Task to carry out:
Copy exactly the lines of the material below that run from the one containing "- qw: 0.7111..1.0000" through the one containing "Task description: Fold". Copy no other lines.

=== Begin Enclosure ===

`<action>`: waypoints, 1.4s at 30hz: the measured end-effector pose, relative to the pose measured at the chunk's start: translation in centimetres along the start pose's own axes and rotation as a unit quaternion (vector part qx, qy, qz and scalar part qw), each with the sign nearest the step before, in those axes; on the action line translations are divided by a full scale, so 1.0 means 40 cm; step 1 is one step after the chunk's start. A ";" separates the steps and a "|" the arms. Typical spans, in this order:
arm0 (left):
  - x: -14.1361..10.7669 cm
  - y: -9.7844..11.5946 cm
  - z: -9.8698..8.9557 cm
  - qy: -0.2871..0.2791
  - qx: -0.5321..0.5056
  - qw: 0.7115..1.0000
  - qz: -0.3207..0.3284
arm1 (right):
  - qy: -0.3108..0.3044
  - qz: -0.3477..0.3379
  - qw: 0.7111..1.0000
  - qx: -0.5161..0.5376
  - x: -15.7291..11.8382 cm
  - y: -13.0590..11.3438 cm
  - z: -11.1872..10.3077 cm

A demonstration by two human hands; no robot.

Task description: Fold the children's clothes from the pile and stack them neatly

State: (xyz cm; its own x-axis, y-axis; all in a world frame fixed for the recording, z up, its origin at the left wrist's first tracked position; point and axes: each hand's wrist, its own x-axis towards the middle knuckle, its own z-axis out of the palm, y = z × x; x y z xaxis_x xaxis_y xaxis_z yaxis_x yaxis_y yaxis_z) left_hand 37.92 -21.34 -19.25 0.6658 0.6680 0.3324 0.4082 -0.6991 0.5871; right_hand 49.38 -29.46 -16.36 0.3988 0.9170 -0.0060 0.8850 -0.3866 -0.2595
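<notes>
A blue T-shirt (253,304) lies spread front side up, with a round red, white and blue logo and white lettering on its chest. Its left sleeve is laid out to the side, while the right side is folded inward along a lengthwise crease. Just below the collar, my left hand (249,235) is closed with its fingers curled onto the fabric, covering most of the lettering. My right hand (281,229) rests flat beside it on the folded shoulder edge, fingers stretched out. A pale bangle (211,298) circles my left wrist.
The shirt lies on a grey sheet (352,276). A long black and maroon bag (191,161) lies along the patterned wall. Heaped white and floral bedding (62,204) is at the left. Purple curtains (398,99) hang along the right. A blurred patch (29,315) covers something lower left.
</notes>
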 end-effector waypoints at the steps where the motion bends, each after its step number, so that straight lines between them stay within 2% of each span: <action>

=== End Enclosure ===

Solution to this problem:
  - qw: 0.7111..1.0000
  - qx: -0.5161..0.5376
  - x: -15.7291..11.8382 cm
  - y: -13.0590..11.3438 cm
  - z: -11.1872..10.3077 cm

A demonstration by two human hands; no robot.

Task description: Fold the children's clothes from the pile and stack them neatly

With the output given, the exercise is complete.